ここから前編までで作成したブループリントに実装します。
「On Audio Playback Percent」ノードの後に、ノードを加えていきます。
「Create Dynamic Material Instance」ノードを作ります。
ダイナミックマテリアルインスタンスを作るノードです。
ダイナミックマテリアルインスタンスは、外部からマテリアルのパラメータを変化させることができます。
また、「Parent」で、先ほど作成したマテリアルを選択します。
作られたダイナミックマテリアルインスタンス用に、変数を作成します。
左のマイブループリントタブから、「変数」の右にあるプラスアイコンをクリックして変数を作ります。
名前を「Dynamic Material Instance」としました。
名前の右の領域をクリックして、型を「Material Instance Dynamic」の「オブジェクト参照」を選択します。
作成した変数を、グラフ上にドラッグ&ドロップして、Set Dynamic Material Instanceを選択します。
画像のように、「Create Dynamic Material Instance」ノードの「Return Value」をつなぎます。
これで「Dynamic Material Instance」変数に、Create Dynamic Material Instanceノードで作ったものがセットされました。
「Set Material」ノードを作ります。
「ターゲット」に設定されているオブジェクトに、「Material」で設定されているマテリアルをセットするノードです。
Dynamic Material Instance変数を、ドラッグ&ドロップして、Get Dynamic Material Instanceを選択して、「Material」に「Dynamic Material Instance」変数をつなげます。
ここまで作ったノードを、下記画像のようにつなげます。
ここまでで、
次は、どのように動的に変化させるかを実装していきます。
3. ブループリントで、マテリアルを動的に変化する
ブループリントのイベントグラフタブに切り替えます。
前編までで作成した「Set Relative Transform」ノードの後に、ノードを加えていきます。
「Set Scalar Parameter Value」ノードを作ります。
上述と同様にDynamic Material Instance変数を、「ターゲット」につなぎます。
「Parameter Name」に、1. で作成した音に応じて変化させたいパラメータの名前を入力します。
ここでは「Emissive Strength」を入力します。
また、「Value」に、振幅のデータとして「Get Cooked Amplitude Envelope Data」の「Out Envelope Data」をつなぎます。
さらに、放射の具合を強調できるよう、乗算(Multiply)ノードを作成してみました。
値は6としています。
ここまでを保存して、シーンビューで確認してみます。
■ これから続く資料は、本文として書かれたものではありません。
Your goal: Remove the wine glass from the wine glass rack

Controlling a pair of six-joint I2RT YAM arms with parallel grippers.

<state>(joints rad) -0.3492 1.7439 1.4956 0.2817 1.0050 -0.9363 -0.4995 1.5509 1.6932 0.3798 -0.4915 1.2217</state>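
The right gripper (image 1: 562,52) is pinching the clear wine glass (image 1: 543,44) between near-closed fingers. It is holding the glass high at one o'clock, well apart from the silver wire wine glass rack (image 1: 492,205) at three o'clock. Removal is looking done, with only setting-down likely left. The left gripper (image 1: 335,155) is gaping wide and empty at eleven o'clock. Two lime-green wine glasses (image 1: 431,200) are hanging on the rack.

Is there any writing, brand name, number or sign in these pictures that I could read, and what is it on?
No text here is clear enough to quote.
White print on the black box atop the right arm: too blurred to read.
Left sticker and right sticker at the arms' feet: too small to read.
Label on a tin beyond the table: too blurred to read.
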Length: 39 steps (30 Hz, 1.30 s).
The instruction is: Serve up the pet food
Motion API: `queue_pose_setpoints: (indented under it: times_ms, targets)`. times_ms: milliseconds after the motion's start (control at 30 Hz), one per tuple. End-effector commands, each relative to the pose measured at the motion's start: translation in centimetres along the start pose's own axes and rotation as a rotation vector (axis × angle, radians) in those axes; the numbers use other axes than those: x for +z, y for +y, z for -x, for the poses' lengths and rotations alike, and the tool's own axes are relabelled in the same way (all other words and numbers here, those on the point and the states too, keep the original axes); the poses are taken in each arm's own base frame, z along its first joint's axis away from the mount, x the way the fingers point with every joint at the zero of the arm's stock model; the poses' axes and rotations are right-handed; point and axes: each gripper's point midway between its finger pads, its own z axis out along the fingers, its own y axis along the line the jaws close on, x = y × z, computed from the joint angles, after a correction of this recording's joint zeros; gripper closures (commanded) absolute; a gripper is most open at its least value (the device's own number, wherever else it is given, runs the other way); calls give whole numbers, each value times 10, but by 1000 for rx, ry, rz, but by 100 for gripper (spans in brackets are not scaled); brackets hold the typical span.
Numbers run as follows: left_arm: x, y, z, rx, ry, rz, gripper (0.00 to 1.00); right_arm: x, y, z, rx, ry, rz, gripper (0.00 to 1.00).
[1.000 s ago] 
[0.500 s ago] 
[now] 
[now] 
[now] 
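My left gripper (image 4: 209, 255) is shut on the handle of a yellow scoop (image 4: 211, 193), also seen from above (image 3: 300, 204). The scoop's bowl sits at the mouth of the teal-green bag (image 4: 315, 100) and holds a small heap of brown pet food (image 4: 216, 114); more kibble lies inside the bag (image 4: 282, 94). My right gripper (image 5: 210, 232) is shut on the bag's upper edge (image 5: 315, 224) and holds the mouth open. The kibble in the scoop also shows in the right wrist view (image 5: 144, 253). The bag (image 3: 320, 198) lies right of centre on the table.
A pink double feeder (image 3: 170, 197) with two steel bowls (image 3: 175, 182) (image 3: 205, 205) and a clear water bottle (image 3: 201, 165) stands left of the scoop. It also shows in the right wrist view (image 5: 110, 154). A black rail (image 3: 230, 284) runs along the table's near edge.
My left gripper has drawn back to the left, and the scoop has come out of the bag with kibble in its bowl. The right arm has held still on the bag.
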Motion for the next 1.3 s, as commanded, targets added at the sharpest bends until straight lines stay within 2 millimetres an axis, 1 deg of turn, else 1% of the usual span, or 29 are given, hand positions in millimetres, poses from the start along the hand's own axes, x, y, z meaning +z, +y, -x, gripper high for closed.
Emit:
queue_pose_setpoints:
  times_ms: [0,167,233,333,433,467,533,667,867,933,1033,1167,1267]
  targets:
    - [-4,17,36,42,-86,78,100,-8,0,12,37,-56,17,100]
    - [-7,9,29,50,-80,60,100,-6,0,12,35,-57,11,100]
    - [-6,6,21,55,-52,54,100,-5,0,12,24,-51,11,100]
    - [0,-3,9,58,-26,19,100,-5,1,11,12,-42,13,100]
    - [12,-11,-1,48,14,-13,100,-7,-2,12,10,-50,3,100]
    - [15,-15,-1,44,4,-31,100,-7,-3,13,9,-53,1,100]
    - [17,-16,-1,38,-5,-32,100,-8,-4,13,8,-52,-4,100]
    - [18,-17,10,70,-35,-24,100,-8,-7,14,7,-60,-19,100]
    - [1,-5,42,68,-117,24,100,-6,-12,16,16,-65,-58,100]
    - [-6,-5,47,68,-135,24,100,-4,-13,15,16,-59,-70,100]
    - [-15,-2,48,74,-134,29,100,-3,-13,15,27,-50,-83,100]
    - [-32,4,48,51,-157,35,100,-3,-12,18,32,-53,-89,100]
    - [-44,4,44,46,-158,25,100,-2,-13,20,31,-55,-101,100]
再生ボタンを押します。
gifファイルのため、音との同期は伝えられず少しわかりづらいですが、スケールが小さくなっているときには放射が抑えられていることが分かります。
以上が、音に応じてオブジェクトのマテリアルを変化させる方法でした。
おわりに
後編では、音に応じてマテリアルを変化させる方法をご紹介しました。
ここでは放射の強さをパラメータとして設定しましたが、マテリアルには粗さや金属っぽさ、透明度など他にも質感を表現する要素が多くあるので、表現の可能性が広いと思いました。
最後までご覧いただき、ありがとうございました。